THE FROGNESS OF MUSIC

Arthur Rosenfeld--

Say you see your first frog and want to understand what it is. Not so much what it’s croaking about, (although that can be interesting too) but what the frog really is. Traditionally, Westerners like us would grab the little guy and drop him into a bottle of formaldehyde, a preservative that doubles as a deadly poison. Frogs respire through their skin, so your “specimen” would die a quick but agonizing death. Next step, take it out, pin the frog’s legs out wide on a tray of hard wax, dissect it with a scalpel and have a look at what’s inside.

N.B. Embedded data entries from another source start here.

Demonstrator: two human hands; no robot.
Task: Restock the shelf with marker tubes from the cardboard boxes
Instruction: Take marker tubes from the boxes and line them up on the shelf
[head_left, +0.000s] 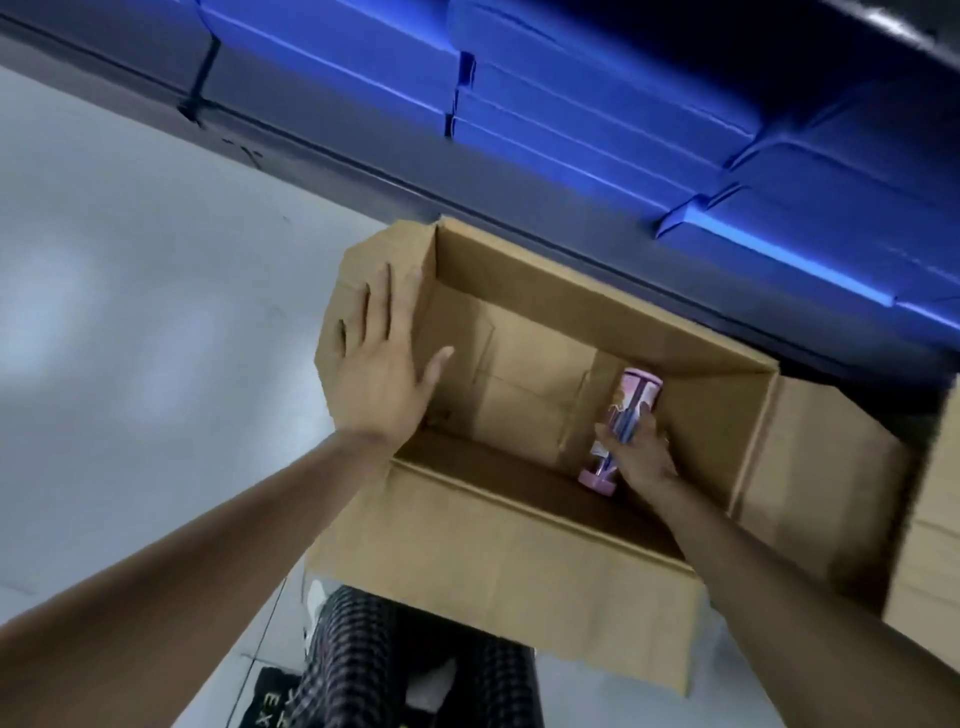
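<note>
Head view: one pink tube (626, 423) left in an open box (519, 566) on the floor (130, 312).
The right hand (641, 452) grips the tube deep inside the box at 3 o'clock, near the right wall; bare box bottom lies open toward 10 o'clock. The left hand (382, 364) lies flat, fingers straight, on the left flap, thumb over the edge. Blue packs (571, 88) fill the shelf at 12 o'clock.

Only two white letters, "E" and "X", read clearly, on a black item (270, 701) lying on the floor at seven o'clock. The pink marker tube's (631, 410) print is illegible.
</note>
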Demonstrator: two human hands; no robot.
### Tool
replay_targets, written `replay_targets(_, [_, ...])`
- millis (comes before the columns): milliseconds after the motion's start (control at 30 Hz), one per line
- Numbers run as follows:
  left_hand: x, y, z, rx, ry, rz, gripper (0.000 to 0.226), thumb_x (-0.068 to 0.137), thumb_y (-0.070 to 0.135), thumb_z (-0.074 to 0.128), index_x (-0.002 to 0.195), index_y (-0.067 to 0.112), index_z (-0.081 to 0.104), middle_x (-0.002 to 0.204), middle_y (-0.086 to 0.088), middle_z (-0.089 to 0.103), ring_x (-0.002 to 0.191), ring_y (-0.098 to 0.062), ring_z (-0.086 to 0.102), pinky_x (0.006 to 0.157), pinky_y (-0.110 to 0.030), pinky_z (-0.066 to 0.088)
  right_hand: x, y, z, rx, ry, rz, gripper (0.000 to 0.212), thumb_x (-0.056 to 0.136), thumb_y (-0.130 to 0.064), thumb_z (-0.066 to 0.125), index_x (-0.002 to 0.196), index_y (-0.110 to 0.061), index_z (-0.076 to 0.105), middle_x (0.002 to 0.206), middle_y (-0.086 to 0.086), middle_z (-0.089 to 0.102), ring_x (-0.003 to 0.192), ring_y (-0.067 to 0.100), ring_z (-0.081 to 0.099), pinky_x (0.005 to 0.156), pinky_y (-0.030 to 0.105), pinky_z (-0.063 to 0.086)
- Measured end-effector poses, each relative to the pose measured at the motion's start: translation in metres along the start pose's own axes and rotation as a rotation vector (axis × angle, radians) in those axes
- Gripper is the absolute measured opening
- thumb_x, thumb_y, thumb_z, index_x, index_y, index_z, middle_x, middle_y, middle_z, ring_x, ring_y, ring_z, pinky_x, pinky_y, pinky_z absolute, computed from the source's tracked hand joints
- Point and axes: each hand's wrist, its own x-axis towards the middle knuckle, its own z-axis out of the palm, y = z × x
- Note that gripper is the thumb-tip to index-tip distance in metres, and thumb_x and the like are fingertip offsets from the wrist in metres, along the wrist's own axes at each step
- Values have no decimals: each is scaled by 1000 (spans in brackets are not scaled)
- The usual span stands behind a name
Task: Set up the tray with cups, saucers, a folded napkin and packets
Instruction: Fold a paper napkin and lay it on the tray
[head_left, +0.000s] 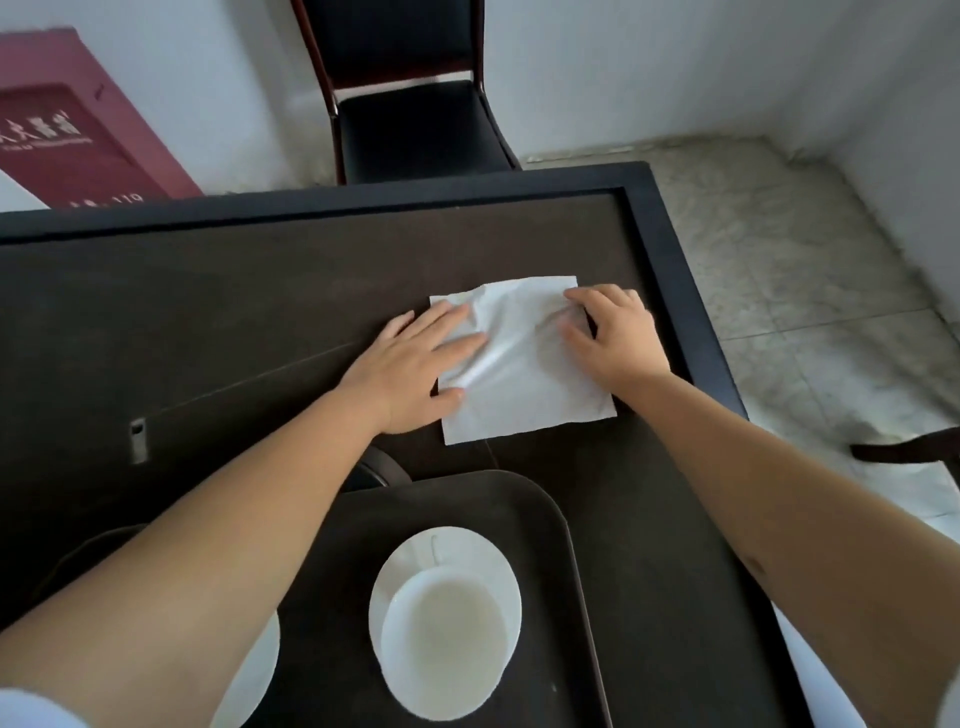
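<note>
A white paper napkin lies on the dark table beyond the tray, creased down its middle. My left hand presses flat on its left part with fingers spread. My right hand rests on its right edge, fingertips curled onto the paper. Close to me sits a dark brown tray. On it stands a white cup on a white saucer. A second white saucer shows at the tray's left, mostly hidden under my left forearm.
The dark table has a raised black rim along its far and right sides. A black chair stands behind it. A red cabinet is at the far left. Tiled floor lies to the right.
</note>
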Motion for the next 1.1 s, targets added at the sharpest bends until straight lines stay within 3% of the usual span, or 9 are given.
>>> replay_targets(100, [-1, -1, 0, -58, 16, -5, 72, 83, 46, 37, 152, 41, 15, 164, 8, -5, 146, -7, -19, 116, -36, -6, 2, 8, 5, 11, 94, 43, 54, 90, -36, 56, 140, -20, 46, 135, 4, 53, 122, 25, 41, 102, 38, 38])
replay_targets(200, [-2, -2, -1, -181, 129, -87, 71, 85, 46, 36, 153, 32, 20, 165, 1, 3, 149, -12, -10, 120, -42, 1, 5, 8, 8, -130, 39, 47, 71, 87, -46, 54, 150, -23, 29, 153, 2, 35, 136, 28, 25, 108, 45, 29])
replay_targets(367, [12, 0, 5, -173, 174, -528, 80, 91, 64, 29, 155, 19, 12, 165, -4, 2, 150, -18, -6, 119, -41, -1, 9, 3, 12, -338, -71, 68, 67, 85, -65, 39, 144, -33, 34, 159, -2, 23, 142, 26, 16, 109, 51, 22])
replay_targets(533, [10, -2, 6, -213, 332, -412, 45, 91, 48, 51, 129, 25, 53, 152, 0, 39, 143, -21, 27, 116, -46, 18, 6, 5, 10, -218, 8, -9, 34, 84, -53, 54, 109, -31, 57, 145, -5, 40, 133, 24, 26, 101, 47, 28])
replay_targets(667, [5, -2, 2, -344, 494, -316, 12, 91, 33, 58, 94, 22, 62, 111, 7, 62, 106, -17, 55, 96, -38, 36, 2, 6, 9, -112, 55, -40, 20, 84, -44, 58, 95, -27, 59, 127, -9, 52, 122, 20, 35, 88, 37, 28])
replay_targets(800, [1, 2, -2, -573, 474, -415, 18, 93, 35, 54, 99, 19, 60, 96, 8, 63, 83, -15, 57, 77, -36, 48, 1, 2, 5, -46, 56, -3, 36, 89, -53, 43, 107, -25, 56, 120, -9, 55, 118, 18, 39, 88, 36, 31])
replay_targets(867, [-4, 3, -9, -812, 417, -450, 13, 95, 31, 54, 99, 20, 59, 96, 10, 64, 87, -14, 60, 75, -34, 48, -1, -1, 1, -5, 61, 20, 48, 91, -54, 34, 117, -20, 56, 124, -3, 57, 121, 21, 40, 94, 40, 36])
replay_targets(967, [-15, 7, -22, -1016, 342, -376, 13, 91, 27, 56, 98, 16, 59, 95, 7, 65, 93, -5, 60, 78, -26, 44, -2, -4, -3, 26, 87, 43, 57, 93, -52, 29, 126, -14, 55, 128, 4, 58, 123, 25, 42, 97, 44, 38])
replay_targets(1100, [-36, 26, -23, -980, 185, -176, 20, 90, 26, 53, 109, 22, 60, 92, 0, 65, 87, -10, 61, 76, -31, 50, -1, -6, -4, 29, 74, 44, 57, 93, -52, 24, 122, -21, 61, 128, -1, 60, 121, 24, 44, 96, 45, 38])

You might pay some passing attention to the frog’s stomach contents; maybe note them in your book (eats bugs). Then you would go on to pull out its organs, assess their level of development and their morphology, and generally link the frog to other creatures you have dissected in hopes of getting a sense of where this new creature fits into the scheme of things. You might note particular specifics of the heart and lungs to learn about its circulatory system, and perhaps details of the reproductive tract. If you were lucky, your little “guy” might turn out to be a little girl and you might find some gelatinous eggs about to be laid. That would tell you something of how little frogs were made. After that you would look at it under a microscope, perhaps even an electron microscope, drawing a bead on the structure of the frog’s eyes, its brain, and more. Last but not least you would take a DNA sample (okay, better to do this before you drop it into formaldehyde) and then, if you like, you might even be able to clone the dead frog and watch it hop around.

At this point you’ve got a pretty good picture of what a frog looks like, but there’s still a big piece missing because you don’t really yet understand frogness. Put another way, you’ve got a decent idea of what makes a frog tick, but you are no closer to understanding what it is to be a frog. To fathom that you have to see a frog alive in its environment, watch how its eyes respond to movement and how it chases and eats its prey. You need to know how it swims when flood waters come, how it digs a hole to find mud when there’s a drought, how it finds a mate in spring, how it carries its babies on its back, (or holds them in its mouth for safety) and how a tadpole becomes an adult frog. Watching this last amazing transformation you can even see a recapitulation of a frogs evolution from just one step up from a fish to a completely different creature altogether.

Understanding frogness requires system-think. Science in general, and biology in particular, is increasingly moving in the direction of putting things together to understand them instead of taking them apart. That’s where we get ecology, population biology, and a plethora of new scientific disciplines that represent the coalescence of previously distinct ones. Our long, Western history of deconstruction (taking things apart to understand them) is giving way to synthesizing, (putting things together to understand them) the way Eastern philosophy does. First we made everything separate, then we began to look at the way things interrelate, then we went to the quantum level and found that everything really is one. In other words, we’ve taken what was simple, made it very complicated, and found ourselves looking for the simple again in order to achieve deeper understanding.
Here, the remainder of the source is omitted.